US Open Note – Pandemic anxiety spurs risk aversion; Wall street futures in the red

Pandemic uncertainty resurfaces

The cocktail of a contagious Covid delta variant and the stabilization in vaccinations revived memories of lockdown restrictions and amplified inflation fears at a time when investors were confident that the summer months could boost economic growth, especially in the hardest-hit tourism sector.

The major concern is how the pandemic will evolve when the flu activity resurfaces in the last quarter of the year and whether governments will reimpose strict curbs or let herd immunity do its job alone as governments and central banks have already exhausted their stimulus packages.

Global stocks hit by risk aversion

With investors pulling funds out of riskier assets, stock markets took big hits worldwide, marking one of the longest negative strikes in months. Particularly, the pan-European STOXX 600 slumped by 1.78% to the lowest in almost two months as the travel industry dipped in the red zone, while other sectors were also in pain.

Wall Street is set to join the sell-off, with futures pointing to a brutal opening, but hopes are for the big tech companies to come to the rescue when they publish their earnings results in the coming weeks. From a technical perspective, it would be interesting to see if the decline can extend below the support of the 20-day SMA in the S&P 500, Dow Jones and Nasdaq 100.

Bonds, safe-haven currencies soar

In safe havens, demand for global government bonds thrived, extending the downtrend in the 10-year Treasury yield to a five-month low of 1.2470%.

The yen and Swiss franc pairs tend to log significant gains when risk-off sentiment accelerates, though the battle against the US dollar gets more challenging when confidence for the US economy remains relatively lukewarm. Currently, there are no serious concerns around the slight pickup in US virus cases. Hence, the greenback managed to steal some ground from its European and Asian counterparts despite some softness in recent US data. However, whether the ongoing inflation debate can force the Fed to bring forward its tapering and rate hike plans and deviate from other cautious central banks, unleashing another rally in the dollar, that remains to be seen.

For now, dollar/yen is trading marginally lower, testing the 109.00 level, whereas dollar/swiss franc is slightly higher in the day, looking for a close above the 0.9200 number. Perhaps, the spike in dollar/loonie, which got extra fuel from OPEC’s supply increase announcement and the 3.0% freefall in oil prices, is more fascinating to monitor as the pair is fighting for the 1.2800 number.

Loonie/yen is the worst performer today, losing 1.65% on the day. The antipodeans are the next victims.

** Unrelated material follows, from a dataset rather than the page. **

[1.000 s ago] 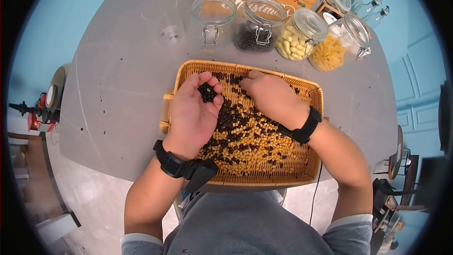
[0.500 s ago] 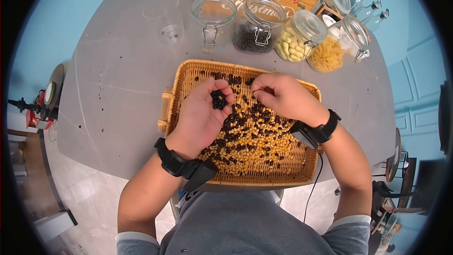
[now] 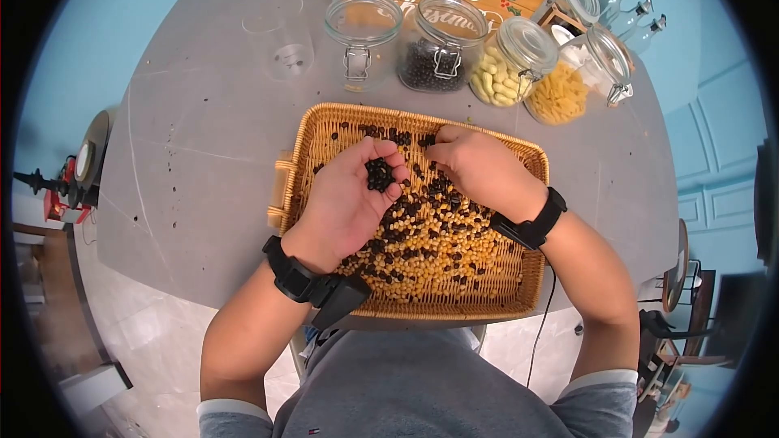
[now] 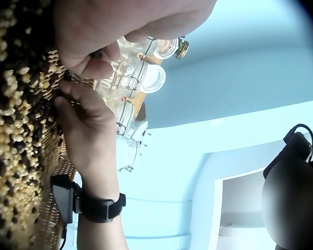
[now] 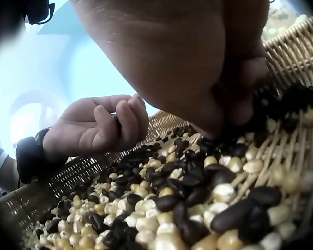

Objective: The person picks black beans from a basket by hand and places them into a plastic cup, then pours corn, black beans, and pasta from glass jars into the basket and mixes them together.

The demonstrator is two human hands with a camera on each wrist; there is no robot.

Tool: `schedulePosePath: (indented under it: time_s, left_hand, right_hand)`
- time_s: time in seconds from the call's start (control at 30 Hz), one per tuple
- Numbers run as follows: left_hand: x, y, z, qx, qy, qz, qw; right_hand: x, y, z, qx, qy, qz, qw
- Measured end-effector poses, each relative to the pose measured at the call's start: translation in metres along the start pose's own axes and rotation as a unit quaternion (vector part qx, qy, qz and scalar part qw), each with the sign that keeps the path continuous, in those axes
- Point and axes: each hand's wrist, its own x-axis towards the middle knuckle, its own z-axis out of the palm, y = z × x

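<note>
My left hand [image 3: 337, 203] is cupped palm up over the left side of a wicker basket [image 3: 442, 313], its fingers curled round a small pile of black beans [image 3: 379, 174]. Yellow corn kernels [image 3: 430, 277] and loose black beans [image 5: 190, 177] lie mixed across the basket floor. Near the far wall, my right hand [image 3: 487, 169] reaches down with thumb and fingers bent together. In the right wrist view its fingertips are right at the dark beans; I cannot tell whether a bean is between them.
Behind the basket stand an open glass jar [image 3: 359, 40], a jar of black beans [image 3: 434, 65], a jar of peanuts [image 3: 499, 81] and a jar of pasta [image 3: 557, 96]. A clear cup [image 3: 288, 40] is at the back left. Stoppered bottles [image 3: 645, 32] stand at the far right.
My right hand drew back towards the near right with its fingers lifted, then returned down to the beans by the far wall. My left hand, still holding beans, shifted right and slightly nearer.
</note>
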Motion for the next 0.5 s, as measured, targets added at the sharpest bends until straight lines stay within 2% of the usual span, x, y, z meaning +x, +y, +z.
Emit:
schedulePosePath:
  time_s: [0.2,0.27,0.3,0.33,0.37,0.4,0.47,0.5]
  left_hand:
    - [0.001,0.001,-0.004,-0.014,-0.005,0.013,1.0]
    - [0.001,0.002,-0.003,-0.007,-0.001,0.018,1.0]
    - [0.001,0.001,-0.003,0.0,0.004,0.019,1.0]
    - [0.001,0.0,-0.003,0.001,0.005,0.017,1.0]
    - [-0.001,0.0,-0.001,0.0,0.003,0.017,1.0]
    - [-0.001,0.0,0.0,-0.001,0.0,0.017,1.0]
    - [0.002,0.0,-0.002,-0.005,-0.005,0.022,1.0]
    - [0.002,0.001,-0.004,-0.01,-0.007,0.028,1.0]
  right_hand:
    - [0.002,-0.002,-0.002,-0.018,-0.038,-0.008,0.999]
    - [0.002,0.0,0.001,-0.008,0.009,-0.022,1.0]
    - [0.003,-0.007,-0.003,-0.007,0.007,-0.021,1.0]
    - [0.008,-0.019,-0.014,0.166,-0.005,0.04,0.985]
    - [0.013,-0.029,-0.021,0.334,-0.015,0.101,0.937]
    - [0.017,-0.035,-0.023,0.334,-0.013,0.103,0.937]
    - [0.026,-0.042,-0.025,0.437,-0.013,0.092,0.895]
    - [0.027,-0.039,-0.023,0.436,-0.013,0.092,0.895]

Pound cannot enjoy "Freedom Day"

Meanwhile in the UK, although it is "Freedom Day", with most of the restrictions being removed, the situation is a double trouble for the pound as infections show no sign of abating. The low death rate is a relief for now, but still the months ahead are uncertain, especially as inflation concerns are causing some anxiety to BoE policymaker Haskel today, who attempted to play down the scenario of a tighter policy in contrast to Saunders last week.

Pound/dollar seems to be at a critical region, flirting with the 200-day SMA on the downside and the March low of 1.3668.

Euro waits for ECB policy announcement

On the other hand, euro/dollar is still some distance above its March low of 1.1703 despite today’s downfall, though some caution is warranted ahead of the ECB policy announcement on Thursday. A potential bounce in the German producer prices may attract some attention on Tuesday at 06:00 GMT.


In precious metals, the resilience in the dollar caused some damage to gold, pressing the precious metal slightly below the $1,800 level. Silver and copper were in a worst position.